Task instructions
In this exercise, reproduce the whole listing exactly.

Data shown
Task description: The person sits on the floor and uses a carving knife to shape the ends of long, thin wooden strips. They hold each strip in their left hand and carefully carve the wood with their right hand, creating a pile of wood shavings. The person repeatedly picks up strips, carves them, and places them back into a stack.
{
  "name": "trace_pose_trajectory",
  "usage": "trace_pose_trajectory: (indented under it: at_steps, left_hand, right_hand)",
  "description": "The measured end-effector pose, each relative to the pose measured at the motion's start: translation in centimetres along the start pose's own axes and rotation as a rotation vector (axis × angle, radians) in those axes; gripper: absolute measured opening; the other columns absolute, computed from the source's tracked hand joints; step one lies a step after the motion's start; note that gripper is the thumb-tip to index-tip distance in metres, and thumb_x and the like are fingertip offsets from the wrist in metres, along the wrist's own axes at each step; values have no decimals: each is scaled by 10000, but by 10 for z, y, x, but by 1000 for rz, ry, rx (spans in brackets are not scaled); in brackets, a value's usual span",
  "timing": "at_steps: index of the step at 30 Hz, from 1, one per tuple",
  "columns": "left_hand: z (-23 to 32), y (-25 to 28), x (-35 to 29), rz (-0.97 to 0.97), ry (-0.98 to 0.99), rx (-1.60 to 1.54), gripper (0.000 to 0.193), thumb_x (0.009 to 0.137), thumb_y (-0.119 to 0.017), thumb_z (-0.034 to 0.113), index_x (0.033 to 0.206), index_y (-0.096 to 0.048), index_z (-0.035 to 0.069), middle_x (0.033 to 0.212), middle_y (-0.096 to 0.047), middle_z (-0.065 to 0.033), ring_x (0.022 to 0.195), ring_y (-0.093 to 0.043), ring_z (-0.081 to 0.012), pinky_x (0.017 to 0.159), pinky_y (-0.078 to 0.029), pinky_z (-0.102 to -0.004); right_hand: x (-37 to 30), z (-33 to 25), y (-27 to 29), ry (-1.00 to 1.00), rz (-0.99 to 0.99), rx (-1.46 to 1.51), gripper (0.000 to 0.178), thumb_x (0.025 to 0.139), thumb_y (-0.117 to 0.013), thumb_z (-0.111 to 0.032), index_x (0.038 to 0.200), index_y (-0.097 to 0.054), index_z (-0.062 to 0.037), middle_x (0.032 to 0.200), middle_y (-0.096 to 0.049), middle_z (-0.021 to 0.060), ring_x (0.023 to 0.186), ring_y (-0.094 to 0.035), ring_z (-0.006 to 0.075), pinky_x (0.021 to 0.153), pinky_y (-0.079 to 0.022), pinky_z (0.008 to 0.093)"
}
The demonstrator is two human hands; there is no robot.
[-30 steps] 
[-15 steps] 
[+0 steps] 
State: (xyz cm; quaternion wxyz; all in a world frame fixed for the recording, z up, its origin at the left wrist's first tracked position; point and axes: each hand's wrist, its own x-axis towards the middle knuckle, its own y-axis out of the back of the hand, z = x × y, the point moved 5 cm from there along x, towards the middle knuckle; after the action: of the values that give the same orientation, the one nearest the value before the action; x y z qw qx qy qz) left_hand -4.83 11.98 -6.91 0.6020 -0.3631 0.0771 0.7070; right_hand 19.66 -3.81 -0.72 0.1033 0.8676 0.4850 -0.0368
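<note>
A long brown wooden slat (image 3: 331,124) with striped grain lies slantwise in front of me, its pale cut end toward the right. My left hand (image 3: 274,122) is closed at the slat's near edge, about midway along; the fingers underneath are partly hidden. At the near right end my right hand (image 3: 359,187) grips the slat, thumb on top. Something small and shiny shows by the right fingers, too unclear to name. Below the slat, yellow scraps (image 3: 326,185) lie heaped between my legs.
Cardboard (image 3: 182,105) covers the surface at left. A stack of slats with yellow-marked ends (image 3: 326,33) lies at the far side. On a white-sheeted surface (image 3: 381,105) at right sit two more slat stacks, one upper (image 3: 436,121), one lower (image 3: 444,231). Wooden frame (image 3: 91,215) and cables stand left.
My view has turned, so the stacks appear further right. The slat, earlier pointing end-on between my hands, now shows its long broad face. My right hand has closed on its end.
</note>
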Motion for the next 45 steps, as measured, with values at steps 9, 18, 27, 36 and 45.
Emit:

Answer to the exercise
Task description: The person sits on the floor and uses a carving knife to shape the ends of long, thin wooden strips. They hold each strip in their left hand and carefully carve the wood with their right hand, creating a pile of wood shavings. The person repeatedly picks up strips, carves them, and places them back into a stack.
{
  "name": "trace_pose_trajectory",
  "usage": "trace_pose_trajectory: (indented under it: at_steps, left_hand, right_hand)",
  "description": "The measured end-effector pose, each relative to the pose measured at the motion's start: translation in centimetres along the start pose's own axes and rotation as a rotation vector (axis × angle, radians) in those axes; gripper: absolute measured opening; the other columns absolute, computed from the source's tracked hand joints; step one lies a step after the motion's start; note that gripper is the thumb-tip to index-tip distance in metres, and thumb_x and the like are fingertip offsets from the wrist in metres, along the wrist's own axes at each step; values have no decimals: each is scaled by 10000, but by 10 for z, y, x, but by 1000 for rz, ry, rx (spans in brackets are not scaled); in brackets, a value's usual span",
  "timing": "at_steps: index of the step at 30 Hz, from 1, one per tuple",
  "columns": "left_hand: z (-23 to 32), y (-25 to 28), x (-35 to 29), rz (-0.97 to 0.97), ry (-0.98 to 0.99), rx (-1.60 to 1.54), gripper (0.000 to 0.193), thumb_x (0.009 to 0.137), thumb_y (-0.119 to 0.017), thumb_z (-0.034 to 0.113), index_x (0.033 to 0.206), index_y (-0.096 to 0.048), index_z (-0.035 to 0.069), middle_x (0.033 to 0.212), middle_y (-0.096 to 0.047), middle_z (-0.065 to 0.033), ring_x (0.022 to 0.195), ring_y (-0.093 to 0.043), ring_z (-0.081 to 0.012), pinky_x (0.017 to 0.159), pinky_y (-0.078 to 0.029), pinky_z (-0.102 to -0.004); right_hand: x (-37 to 30), z (-33 to 25), y (-27 to 29), ry (-1.00 to 1.00), rz (-0.99 to 0.99), rx (-1.46 to 1.51), gripper (0.000 to 0.178), thumb_x (0.025 to 0.139), thumb_y (-0.117 to 0.013), thumb_z (-0.111 to 0.032), index_x (0.038 to 0.200), index_y (-0.097 to 0.054), index_z (-0.062 to 0.037), middle_x (0.032 to 0.200), middle_y (-0.096 to 0.049), middle_z (-0.021 to 0.060), ring_x (0.023 to 0.186), ring_y (-0.094 to 0.035), ring_z (-0.006 to 0.075), pinky_x (0.021 to 0.153), pinky_y (-0.079 to 0.022), pinky_z (0.008 to 0.093)"
}
The demonstrator is two human hands; there is no robot.
[-30 steps] 
[-15 steps] 
[+0 steps] 
State: (xyz cm; quaternion wxyz; all in a world frame fixed for the recording, z up, its origin at the left wrist's first tracked position; point and axes: each hand's wrist, its own x-axis towards the middle knuckle, its own y-axis out of the back of the hand, z = x × y, the point moved 5 cm from there along x, towards the middle knuckle; after the action: of the values that give the same orientation, the one nearest the value before the action; x y z qw qx qy qz) left_hand -4.83 11.98 -6.91 0.6020 -0.3631 0.0771 0.7070; right_hand 19.66 -3.81 -0.72 0.1033 0.8676 0.4850 -0.0368
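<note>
A long brown wooden slat (image 3: 331,124) with striped grain lies slantwise in front of me, its pale cut end toward the right. My left hand (image 3: 274,122) is closed at the slat's near edge, about midway along; the fingers underneath are partly hidden. At the near right end my right hand (image 3: 359,187) grips the slat, thumb on top. Something small and shiny shows by the right fingers, too unclear to name. Below the slat, yellow scraps (image 3: 326,185) lie heaped between my legs.
Cardboard (image 3: 182,105) covers the surface at left. A stack of slats with yellow-marked ends (image 3: 326,33) lies at the far side. On a white-sheeted surface (image 3: 381,105) at right sit two more slat stacks, one upper (image 3: 436,121), one lower (image 3: 444,231). Wooden frame (image 3: 91,215) and cables stand left.
My view has turned, so the stacks appear further right. The slat, earlier pointing end-on between my hands, now shows its long broad face. My right hand has closed on its end.
</note>
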Motion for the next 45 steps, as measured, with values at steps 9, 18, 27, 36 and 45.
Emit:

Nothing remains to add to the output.